**What the exercise asks**
Would you retype each of the records exactly as shown?

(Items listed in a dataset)
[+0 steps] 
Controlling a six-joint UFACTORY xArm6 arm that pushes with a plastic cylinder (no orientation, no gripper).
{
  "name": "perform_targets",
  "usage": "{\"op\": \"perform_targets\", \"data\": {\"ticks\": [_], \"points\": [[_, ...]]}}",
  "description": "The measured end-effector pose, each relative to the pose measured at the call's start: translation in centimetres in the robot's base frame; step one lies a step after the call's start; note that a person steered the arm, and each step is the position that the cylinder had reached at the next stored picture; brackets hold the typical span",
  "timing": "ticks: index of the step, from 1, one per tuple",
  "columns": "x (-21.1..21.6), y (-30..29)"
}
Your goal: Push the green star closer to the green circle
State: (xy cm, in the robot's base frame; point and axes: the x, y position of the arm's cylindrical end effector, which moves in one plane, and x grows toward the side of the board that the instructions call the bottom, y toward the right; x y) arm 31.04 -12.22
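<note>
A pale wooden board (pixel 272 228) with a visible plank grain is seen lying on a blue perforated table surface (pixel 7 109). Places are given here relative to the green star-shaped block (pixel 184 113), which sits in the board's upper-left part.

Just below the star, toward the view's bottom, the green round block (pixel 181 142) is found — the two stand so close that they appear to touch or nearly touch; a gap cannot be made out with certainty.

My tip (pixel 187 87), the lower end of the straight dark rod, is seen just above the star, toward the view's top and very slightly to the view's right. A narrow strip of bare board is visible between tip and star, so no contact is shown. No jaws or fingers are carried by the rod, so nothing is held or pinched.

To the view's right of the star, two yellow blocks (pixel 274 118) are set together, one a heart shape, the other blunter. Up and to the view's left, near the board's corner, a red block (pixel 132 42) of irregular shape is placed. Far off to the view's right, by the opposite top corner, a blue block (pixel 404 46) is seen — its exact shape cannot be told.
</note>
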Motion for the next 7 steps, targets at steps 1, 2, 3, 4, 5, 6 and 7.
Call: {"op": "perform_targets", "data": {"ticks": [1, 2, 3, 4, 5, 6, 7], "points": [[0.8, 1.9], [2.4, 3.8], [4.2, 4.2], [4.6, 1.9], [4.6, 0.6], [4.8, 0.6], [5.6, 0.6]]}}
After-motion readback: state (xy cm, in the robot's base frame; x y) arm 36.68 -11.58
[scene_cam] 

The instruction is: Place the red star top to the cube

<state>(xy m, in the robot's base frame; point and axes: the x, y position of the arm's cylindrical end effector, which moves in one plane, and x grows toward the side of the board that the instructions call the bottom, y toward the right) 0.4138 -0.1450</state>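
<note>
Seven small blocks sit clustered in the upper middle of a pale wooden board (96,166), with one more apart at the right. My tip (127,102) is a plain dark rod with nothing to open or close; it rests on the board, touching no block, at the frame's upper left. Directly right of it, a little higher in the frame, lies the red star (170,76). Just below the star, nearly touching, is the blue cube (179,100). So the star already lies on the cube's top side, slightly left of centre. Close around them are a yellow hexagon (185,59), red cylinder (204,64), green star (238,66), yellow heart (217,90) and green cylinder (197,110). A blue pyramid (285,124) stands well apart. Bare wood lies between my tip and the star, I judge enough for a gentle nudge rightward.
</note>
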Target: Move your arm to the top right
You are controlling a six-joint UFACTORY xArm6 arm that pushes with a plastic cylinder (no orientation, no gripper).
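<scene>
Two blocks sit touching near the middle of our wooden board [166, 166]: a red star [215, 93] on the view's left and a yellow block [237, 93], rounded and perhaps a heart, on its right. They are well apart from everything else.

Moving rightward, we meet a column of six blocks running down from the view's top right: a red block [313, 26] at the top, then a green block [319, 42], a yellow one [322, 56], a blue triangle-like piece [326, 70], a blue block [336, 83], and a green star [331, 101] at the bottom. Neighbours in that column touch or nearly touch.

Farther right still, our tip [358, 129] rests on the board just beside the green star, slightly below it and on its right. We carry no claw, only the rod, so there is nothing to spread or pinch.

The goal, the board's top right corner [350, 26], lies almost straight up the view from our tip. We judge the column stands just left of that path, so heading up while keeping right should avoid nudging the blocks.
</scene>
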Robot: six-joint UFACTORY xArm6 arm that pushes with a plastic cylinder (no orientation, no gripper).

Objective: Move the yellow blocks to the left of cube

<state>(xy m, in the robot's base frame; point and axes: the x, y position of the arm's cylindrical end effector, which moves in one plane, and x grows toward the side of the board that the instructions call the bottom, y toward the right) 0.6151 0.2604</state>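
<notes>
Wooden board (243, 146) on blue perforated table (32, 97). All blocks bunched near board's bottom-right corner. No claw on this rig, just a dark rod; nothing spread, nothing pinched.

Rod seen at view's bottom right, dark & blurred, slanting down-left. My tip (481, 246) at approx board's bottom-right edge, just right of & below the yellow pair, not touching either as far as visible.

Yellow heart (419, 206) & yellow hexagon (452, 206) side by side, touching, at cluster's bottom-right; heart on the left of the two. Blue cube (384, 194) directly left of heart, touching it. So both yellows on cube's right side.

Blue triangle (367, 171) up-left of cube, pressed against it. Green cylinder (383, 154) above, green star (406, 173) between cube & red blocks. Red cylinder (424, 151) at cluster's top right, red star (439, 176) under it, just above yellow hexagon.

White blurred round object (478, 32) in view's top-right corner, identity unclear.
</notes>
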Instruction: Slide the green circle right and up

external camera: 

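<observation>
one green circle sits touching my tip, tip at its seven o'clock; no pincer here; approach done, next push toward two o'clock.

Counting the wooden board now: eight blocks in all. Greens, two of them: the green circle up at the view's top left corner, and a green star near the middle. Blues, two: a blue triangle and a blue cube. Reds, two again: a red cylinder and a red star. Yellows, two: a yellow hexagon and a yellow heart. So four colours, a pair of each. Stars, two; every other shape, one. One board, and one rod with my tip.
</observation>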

**Solution to this problem**
[+0 steps] 
Controlling a six-joint UFACTORY xArm6 arm that pushes with a plastic cylinder (no orientation, no gripper).
{
  "name": "perform_targets",
  "usage": "{\"op\": \"perform_targets\", \"data\": {\"ticks\": [_], \"points\": [[_, ...]]}}",
  "description": "The measured end-effector pose, each relative to the pose measured at the call's start: translation in centimetres in the robot's base frame; step one lies a step after the call's start; note that a person steered the arm, and each step is the position that the cylinder had reached at the next stored picture; brackets hold the typical span",
  "timing": "ticks: index of the step, from 1, one per tuple",
  "columns": "x (-21.1..21.6), y (-30..29)"
}
Your goal: Push the green star closer to the green circle
State: (xy cm, in the robot's base frame; point and axes: the x, y position of the arm's cylindrical end effector, which moves in one plane, and x grows toward the side of the board that the instructions call the bottom, y toward the right; x y) arm 31.04 -12.22
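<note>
A pale wooden board (pixel 272 228) with a visible plank grain is seen lying on a blue perforated table surface (pixel 7 109). Places are given here relative to the green star-shaped block (pixel 184 113), which sits in the board's upper-left part.

Just below the star, toward the view's bottom, the green round block (pixel 181 142) is found — the two stand so close that they appear to touch or nearly touch; a gap cannot be made out with certainty.

My tip (pixel 187 87), the lower end of the straight dark rod, is seen just above the star, toward the view's top and very slightly to the view's right. A narrow strip of bare board is visible between tip and star, so no contact is shown. No jaws or fingers are carried by the rod, so nothing is held or pinched.

To the view's right of the star, two yellow blocks (pixel 274 118) are set together, one a heart shape, the other blunter. Up and to the view's left, near the board's corner, a red block (pixel 132 42) of irregular shape is placed. Far off to the view's right, by the opposite top corner, a blue block (pixel 404 46) is seen — its exact shape cannot be told.
</note>
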Motion for the next 7 steps, targets at steps 1, 2, 3, 4, 5, 6 and 7.
Call: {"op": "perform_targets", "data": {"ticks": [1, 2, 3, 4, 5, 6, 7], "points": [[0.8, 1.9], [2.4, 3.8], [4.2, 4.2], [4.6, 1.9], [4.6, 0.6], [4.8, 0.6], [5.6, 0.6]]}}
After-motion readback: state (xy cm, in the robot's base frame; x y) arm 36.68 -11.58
[scene_cam] 

The instruction is: Place the red star top to the cube

<state>(xy m, in the robot's base frame; point and axes: the x, y position of the arm's cylindrical end effector, which moves in one plane, and x grows toward the side of the board that the instructions call the bottom, y toward the right) 0.4138 -0.1450</state>
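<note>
Seven small blocks sit clustered in the upper middle of a pale wooden board (96,166), with one more apart at the right. My tip (127,102) is a plain dark rod with nothing to open or close; it rests on the board, touching no block, at the frame's upper left. Directly right of it, a little higher in the frame, lies the red star (170,76). Just below the star, nearly touching, is the blue cube (179,100). So the star already lies on the cube's top side, slightly left of centre. Close around them are a yellow hexagon (185,59), red cylinder (204,64), green star (238,66), yellow heart (217,90) and green cylinder (197,110). A blue pyramid (285,124) stands well apart. Bare wood lies between my tip and the star, I judge enough for a gentle nudge rightward.
</note>
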Target: Move your arm to the top right
You are controlling a six-joint UFACTORY xArm6 arm that pushes with a plastic cylinder (no orientation, no gripper).
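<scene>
Two blocks sit touching near the middle of our wooden board [166, 166]: a red star [215, 93] on the view's left and a yellow block [237, 93], rounded and perhaps a heart, on its right. They are well apart from everything else.

Moving rightward, we meet a column of six blocks running down from the view's top right: a red block [313, 26] at the top, then a green block [319, 42], a yellow one [322, 56], a blue triangle-like piece [326, 70], a blue block [336, 83], and a green star [331, 101] at the bottom. Neighbours in that column touch or nearly touch.

Farther right still, our tip [358, 129] rests on the board just beside the green star, slightly below it and on its right. We carry no claw, only the rod, so there is nothing to spread or pinch.

The goal, the board's top right corner [350, 26], lies almost straight up the view from our tip. We judge the column stands just left of that path, so heading up while keeping right should avoid nudging the blocks.
</scene>
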Robot: six-joint UFACTORY xArm6 arm that pushes with a plastic cylinder (no orientation, no gripper).

Objective: Move the yellow blocks to the left of cube

<state>(xy m, in the robot's base frame; point and axes: the x, y position of the arm's cylindrical end effector, which moves in one plane, and x grows toward the side of the board that the instructions call the bottom, y toward the right) 0.6151 0.2604</state>
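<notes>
Wooden board (243, 146) on blue perforated table (32, 97). All blocks bunched near board's bottom-right corner. No claw on this rig, just a dark rod; nothing spread, nothing pinched.

Rod seen at view's bottom right, dark & blurred, slanting down-left. My tip (481, 246) at approx board's bottom-right edge, just right of & below the yellow pair, not touching either as far as visible.

Yellow heart (419, 206) & yellow hexagon (452, 206) side by side, touching, at cluster's bottom-right; heart on the left of the two. Blue cube (384, 194) directly left of heart, touching it. So both yellows on cube's right side.

Blue triangle (367, 171) up-left of cube, pressed against it. Green cylinder (383, 154) above, green star (406, 173) between cube & red blocks. Red cylinder (424, 151) at cluster's top right, red star (439, 176) under it, just above yellow hexagon.

White blurred round object (478, 32) in view's top-right corner, identity unclear.
</notes>
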Instruction: Slide the green circle right and up

external camera: 

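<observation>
one green circle sits touching my tip, tip at its seven o'clock; no pincer here; approach done, next push toward two o'clock.

Counting the wooden board now: eight blocks in all. Greens, two of them: the green circle up at the view's top left corner, and a green star near the middle. Blues, two: a blue triangle and a blue cube. Reds, two again: a red cylinder and a red star. Yellows, two: a yellow hexagon and a yellow heart. So four colours, a pair of each. Stars, two; every other shape, one. One board, and one rod with my tip.
</observation>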

This output has been given in full.